• **Exercise prompt**: Below are some entries. Repeat exactly the lines from the one with "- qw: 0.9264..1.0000" through the one with "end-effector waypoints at", and only those.

....................

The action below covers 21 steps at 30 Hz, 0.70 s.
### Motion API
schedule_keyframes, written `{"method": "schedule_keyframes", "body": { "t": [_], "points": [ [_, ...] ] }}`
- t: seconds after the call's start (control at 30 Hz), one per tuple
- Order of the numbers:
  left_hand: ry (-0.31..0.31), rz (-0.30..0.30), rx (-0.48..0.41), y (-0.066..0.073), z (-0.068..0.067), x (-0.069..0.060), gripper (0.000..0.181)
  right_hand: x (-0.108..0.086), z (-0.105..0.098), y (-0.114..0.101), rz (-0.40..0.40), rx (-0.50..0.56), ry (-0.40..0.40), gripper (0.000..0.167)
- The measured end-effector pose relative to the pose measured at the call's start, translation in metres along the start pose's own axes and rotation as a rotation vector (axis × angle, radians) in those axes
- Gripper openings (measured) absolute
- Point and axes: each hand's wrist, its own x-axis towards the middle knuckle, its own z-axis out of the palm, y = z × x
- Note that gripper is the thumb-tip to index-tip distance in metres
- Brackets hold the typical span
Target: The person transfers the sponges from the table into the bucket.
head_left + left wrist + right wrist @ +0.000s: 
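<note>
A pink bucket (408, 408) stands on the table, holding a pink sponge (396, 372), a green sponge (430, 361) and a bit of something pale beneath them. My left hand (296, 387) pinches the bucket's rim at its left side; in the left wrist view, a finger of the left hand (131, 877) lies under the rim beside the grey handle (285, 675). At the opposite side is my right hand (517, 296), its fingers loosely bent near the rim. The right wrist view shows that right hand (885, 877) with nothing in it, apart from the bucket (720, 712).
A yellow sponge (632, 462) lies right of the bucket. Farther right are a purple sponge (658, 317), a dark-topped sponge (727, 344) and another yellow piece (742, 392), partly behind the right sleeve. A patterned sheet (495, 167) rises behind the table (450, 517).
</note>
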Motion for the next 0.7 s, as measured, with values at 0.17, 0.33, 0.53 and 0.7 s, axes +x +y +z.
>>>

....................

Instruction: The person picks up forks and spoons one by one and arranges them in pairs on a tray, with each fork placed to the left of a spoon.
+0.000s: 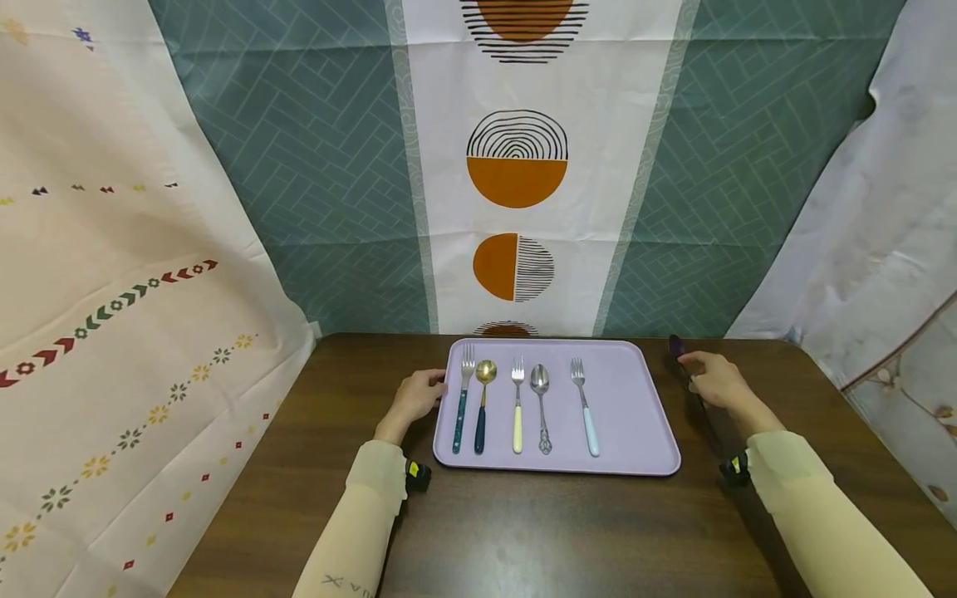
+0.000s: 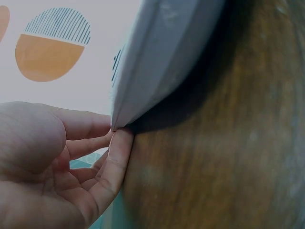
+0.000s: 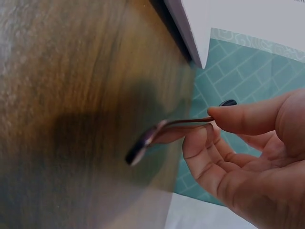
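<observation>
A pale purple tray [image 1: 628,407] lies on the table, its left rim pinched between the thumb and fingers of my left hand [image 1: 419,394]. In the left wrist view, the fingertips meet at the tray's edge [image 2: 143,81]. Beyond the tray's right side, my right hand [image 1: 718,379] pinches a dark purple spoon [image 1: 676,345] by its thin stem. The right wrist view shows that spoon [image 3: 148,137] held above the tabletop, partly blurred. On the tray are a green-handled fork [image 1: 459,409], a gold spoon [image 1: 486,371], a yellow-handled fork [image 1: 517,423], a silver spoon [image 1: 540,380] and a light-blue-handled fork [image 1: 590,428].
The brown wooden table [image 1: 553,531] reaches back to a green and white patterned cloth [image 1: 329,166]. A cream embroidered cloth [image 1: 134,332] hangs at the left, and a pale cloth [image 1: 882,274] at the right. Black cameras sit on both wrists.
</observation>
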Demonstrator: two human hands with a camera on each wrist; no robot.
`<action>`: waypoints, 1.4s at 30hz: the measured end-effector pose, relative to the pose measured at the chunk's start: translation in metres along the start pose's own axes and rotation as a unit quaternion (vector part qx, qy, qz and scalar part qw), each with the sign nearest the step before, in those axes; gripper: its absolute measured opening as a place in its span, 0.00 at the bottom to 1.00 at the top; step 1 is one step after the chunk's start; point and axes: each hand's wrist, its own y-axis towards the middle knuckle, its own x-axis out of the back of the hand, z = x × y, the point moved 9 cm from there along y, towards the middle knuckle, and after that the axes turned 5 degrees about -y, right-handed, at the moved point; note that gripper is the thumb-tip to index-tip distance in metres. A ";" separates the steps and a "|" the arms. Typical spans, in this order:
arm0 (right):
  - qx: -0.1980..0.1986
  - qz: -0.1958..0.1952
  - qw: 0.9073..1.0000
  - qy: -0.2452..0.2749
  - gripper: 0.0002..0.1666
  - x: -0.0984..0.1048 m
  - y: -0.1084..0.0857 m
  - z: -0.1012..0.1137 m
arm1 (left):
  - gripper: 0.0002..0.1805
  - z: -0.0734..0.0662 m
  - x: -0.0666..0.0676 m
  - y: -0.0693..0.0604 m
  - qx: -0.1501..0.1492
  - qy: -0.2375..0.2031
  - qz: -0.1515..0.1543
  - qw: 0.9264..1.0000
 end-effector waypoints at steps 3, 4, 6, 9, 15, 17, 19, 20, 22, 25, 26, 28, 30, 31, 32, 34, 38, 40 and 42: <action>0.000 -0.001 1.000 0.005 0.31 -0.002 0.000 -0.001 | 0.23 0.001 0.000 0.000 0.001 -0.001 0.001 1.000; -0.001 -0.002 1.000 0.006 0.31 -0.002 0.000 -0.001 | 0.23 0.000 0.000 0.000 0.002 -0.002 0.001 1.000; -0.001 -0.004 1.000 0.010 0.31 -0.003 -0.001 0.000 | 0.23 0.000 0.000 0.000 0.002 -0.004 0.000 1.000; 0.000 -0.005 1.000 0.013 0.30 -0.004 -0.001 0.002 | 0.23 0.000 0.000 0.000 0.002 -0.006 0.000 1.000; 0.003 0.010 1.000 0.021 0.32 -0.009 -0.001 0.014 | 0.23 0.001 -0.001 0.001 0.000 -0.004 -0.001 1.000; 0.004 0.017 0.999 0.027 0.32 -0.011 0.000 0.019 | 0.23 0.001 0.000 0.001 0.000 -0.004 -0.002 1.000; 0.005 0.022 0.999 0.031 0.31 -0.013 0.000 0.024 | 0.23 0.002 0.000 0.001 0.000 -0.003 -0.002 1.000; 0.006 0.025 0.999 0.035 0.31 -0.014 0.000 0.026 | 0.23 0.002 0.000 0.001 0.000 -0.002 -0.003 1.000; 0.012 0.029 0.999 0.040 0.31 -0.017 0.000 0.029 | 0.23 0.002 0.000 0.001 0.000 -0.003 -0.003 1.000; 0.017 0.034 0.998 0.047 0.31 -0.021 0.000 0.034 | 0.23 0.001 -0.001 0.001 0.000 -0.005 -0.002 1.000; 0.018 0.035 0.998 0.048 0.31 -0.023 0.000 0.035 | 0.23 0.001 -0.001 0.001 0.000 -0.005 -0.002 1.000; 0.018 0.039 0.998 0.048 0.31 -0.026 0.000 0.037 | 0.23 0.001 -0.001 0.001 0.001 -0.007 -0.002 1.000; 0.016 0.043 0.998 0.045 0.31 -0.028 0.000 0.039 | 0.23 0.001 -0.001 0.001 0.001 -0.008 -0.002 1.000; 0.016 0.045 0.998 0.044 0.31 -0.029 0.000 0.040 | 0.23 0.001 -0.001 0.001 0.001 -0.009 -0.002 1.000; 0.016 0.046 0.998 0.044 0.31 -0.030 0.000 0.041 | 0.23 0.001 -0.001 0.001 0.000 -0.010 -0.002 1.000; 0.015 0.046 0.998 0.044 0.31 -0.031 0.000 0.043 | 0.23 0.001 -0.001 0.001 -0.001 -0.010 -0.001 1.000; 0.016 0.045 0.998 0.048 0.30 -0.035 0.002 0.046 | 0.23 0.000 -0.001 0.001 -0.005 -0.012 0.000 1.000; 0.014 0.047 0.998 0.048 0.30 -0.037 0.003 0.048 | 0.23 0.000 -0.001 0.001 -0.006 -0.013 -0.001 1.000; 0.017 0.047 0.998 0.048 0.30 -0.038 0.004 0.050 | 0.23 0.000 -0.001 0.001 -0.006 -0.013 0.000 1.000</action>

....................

• **Reply**:
  - qw: 0.9264..1.0000
 end-effector waypoints at steps 3, 4, 6, 9, 15, 17, 19, 20, 22, 25, 26, 28, 30, 31, 32, 34, 38, 40 and 42: <action>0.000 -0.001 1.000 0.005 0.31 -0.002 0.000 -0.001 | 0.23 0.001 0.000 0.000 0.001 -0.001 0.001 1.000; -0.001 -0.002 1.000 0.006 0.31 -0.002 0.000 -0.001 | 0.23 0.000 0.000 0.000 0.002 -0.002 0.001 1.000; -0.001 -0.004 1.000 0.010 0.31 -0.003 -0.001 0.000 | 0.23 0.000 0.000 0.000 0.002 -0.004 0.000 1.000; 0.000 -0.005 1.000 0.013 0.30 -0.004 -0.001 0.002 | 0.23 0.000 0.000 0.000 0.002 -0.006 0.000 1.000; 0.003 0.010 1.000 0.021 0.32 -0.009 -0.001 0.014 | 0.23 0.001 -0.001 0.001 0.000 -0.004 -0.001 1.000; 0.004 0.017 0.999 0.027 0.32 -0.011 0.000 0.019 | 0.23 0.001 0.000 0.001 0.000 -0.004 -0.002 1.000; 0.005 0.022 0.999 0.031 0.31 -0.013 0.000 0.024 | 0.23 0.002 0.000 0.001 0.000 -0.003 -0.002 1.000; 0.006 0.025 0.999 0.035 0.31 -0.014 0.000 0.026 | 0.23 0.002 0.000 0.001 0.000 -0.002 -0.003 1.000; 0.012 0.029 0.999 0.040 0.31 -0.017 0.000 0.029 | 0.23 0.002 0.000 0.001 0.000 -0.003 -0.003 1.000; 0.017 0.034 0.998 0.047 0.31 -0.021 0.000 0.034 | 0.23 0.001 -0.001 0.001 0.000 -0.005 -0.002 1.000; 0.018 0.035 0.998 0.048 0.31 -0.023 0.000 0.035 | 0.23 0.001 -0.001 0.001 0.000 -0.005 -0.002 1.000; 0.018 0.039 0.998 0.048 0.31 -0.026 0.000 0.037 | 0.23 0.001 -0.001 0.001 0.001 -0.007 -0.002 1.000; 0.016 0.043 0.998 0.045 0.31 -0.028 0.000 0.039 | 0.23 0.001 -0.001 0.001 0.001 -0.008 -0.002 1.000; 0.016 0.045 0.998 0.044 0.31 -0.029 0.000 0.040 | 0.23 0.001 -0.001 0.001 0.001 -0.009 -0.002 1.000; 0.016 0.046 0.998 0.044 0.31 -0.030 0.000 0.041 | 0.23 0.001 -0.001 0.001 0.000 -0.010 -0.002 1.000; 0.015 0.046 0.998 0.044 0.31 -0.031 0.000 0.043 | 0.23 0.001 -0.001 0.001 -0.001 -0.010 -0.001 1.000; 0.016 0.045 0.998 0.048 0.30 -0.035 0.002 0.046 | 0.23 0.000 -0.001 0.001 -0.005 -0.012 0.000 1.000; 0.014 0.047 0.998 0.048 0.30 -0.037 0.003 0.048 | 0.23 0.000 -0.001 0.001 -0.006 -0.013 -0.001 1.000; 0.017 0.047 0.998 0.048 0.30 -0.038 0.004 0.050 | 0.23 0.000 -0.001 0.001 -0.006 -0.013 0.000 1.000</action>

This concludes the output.